Под утро мы с Толей сделали робкие попытки исполнить всё-таки свой мужской долг перед нашими возлюбленными. Удивительно, что они приняли наши ухаживания, но ещё удивительнее то, что всё замечательно получилось. Молодость!

Любовь и штанга

Нам было 'приказано' покинуть нашу комнату, чтобы не подвергать себя угрозе повторного изнасилования. Толика Зина устроила где-то у своих родственников, а меня Настя забрала с собой в Тучково.

Она очень беспокоилась и переживала - что подумают соседи, ведь они непременно узнают про моё пребывание у Насти. Выехав с Белорусского вокзала на можайской электричке под вечер, мы прибыли в Тучково почти ночью. Погода была на редкость тёплой, и Настя приняла решение провести первую ночь на природе. Мы вышли на берег Москвы-реки, которая в Тучково ещё не набрала своей мощи, и устроились на бережке. По дороге Настя зашла домой и забрала оттуда спальник. Мы наломали ветвей, устроили что-то вроде шалаша, постелили спальник. На полянке перед шалашом разожгли костёр. У нас были с собой сардельки из фабрики-кухни и две бутылки дагестанского портвейна 'Дербент'.





Вечер получился незабываемым. Светила полная луна, отражаясь в речке. На том берегу чернел хвойный лес, а на нашем - горел костёр, на котором на деревянных шампурах поджаривались сардельки. Пробки из бутылок я выбил известным способом, а стаканы мы снова забыли. Пришлось вспомнить старый мопассановский способ, который мы всячески модернизировали.

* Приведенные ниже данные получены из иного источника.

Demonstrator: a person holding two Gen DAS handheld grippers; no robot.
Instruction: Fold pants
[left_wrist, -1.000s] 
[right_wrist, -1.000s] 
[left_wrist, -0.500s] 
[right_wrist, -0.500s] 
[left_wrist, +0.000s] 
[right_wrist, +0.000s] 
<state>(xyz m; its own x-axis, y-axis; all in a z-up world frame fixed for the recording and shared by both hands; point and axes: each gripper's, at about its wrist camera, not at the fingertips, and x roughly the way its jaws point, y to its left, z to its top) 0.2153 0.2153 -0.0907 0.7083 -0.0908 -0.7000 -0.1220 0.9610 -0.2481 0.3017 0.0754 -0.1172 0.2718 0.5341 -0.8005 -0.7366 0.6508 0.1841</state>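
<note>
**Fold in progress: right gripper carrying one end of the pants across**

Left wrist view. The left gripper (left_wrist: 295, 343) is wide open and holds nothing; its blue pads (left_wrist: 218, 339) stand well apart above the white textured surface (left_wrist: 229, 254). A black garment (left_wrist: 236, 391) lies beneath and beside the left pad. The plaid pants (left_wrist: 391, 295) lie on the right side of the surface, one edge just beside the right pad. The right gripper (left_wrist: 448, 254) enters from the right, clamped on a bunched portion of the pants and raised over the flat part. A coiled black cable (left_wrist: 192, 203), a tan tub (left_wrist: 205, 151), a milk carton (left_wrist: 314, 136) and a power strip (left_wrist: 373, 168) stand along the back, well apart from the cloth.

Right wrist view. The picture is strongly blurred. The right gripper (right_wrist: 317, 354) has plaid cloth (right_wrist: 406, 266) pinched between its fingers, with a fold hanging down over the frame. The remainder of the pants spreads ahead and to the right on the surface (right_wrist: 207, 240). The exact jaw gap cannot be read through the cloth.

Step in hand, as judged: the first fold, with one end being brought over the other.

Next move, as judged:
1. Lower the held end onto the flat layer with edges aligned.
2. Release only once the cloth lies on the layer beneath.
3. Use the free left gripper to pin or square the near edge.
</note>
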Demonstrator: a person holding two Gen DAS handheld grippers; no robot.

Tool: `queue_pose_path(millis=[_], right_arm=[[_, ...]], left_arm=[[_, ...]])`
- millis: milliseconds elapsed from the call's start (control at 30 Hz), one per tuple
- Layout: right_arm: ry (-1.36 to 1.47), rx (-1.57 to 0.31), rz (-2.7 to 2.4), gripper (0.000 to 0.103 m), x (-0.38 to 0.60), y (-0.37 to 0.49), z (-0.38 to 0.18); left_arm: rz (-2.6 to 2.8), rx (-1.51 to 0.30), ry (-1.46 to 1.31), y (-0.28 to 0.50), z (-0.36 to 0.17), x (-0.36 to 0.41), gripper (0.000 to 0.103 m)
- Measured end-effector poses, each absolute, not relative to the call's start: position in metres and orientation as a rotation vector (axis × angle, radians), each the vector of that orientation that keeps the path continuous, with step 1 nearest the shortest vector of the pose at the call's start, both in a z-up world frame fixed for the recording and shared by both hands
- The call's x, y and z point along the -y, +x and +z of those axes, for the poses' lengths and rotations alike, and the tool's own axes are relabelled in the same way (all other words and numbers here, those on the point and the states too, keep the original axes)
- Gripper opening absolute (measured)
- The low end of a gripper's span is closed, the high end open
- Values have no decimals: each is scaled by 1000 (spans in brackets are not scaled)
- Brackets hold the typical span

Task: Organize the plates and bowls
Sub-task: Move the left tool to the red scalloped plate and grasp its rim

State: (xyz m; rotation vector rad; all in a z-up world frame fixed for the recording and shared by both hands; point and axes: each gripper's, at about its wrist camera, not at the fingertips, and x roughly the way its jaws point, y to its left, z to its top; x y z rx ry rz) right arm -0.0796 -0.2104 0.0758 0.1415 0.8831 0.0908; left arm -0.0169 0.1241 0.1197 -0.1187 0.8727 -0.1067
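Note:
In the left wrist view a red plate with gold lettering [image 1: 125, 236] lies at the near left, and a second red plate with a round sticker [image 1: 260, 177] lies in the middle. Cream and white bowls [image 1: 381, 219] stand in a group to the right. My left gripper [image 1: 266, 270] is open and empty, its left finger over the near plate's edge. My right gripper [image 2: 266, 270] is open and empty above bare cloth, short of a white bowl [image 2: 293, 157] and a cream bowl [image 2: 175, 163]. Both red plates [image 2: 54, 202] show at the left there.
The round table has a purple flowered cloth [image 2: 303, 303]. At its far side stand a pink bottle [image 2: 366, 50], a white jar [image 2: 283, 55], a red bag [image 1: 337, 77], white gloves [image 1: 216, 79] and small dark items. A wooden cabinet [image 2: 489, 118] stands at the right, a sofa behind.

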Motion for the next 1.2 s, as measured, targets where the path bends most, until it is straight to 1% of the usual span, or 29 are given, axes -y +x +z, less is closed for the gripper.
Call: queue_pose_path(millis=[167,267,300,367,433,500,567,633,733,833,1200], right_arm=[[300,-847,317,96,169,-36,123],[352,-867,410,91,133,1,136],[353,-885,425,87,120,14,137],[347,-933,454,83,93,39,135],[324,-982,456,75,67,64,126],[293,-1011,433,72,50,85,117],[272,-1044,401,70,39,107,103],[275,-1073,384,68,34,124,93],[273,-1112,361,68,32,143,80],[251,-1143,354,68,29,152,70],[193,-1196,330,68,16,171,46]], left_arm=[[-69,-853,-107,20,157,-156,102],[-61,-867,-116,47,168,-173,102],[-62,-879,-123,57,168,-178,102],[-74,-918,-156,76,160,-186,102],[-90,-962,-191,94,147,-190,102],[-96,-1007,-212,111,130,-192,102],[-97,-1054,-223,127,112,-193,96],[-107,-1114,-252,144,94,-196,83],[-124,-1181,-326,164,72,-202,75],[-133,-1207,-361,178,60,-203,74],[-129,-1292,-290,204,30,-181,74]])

Я то прекращал 'подачу' вина, и тогда Настя, почти как младенец из груди кормилицы, пыталась высосать вожделенный портвейн, покусывая меня за губы; то вдруг пускал вино такой сильной струйкой, что Настя начинала захлёбываться и бить меня по плечу.

Никогда ни один из шашлыков, которые мне довелось есть потом, начиная с приготовленных в горах Абхазии, и кончая подаваемыми в лучших ресторанах Москвы, не был так вкусен и желаем, как шашлык из сарделек у костра на берегу Москвы-реки.

Закончив ужин, мы, как водится на Руси, малость попели хором. Потом я, положил голову на колени сидящей Насти, и стал смотреть на всю эту прелесть вокруг, стараясь запомнить на всю жизнь. И запомнил! Сколько было прекрасных мгновений и после, но когда я хочу вообразить себе нечто, совершенно волшебное и милое сердцу, то вспоминаю речку с отражённой в ней полной Луной, мрачный и страшный лес на той стороне, а на этой - потухающий костёр, шалаш, и наклонившееся надо мной любимое лицо, ласковые светлые глаза и свисающие на меня светлые волосы Насти.

И вдруг Настя тихо запела:

Зачем тебя я миленький (именно 'миленький', а не 'милый мой') узна-а-а-ла!

Зачем ты мне ответил на любовь,

Уж лучше бы я горюшка не зна-а-а-ла,

Не билось бы моё сердечко вновь!

Я хорошо помнил эту песню, она мне нравилась, но никогда не подумал бы, что эта мелодия и эти слова произведут тогда на меня такое сильное впечатление. Настя пела тоненьким слабым голоском, часто делая паузы для вдохов. Но только здесь, в самом центре России, на русской природе, в типично русских обстоятельствах - 'ворованная' у супругов любовь, отсутствие удобств, недавнее моё унижение и совершенная неясность будущего нашей любви - я, наверное, понял до конца весь пессимистический смысл этой песни. Рыдания судорогой сдавили мне горло (лёжа это особенно чувствуется!) и я заплакал в голос, причитая, как старая бабка. Слёзы струились как из прохудившейся кружки, я не знал, когда это всё прекратиться - такого срыва у меня раньше не случалось. Настя сверху тоже поливала меня слезами, но лицо её улыбалось.

- Успокойся, миленький, не плачь, у нас всё-всё будет хорошо! Вот увидишь! - пыталась утешить меня Настя.

- Ничего не будет хорошо,- ревя, как ребёнок, отвечал я, - ничего у нас не получится, и мы расстанемся плохо!

Конечно, я предвидел всё, как оно и оказалось, в этом и сомневаться было нечего. Настя была права только этой ночью, да и в ближайшие неделю-другую. Потом приехала жена, была Спартакиада, а в конце августа, я, украдкой попрощавшись с Настей, уехал с женой в Тбилиси. Когда мы прощались с ней, я что-то ей говорил, а Настя отрешённо смотрела куда-то вниз. Под самый конец разговора она подняла глаза на меня - в её взгляде и улыбке отразился приговор нашей любви. У меня похолодело на сердце, но я быстро поцеловал Настю, и, не оглядываясь, пошёл.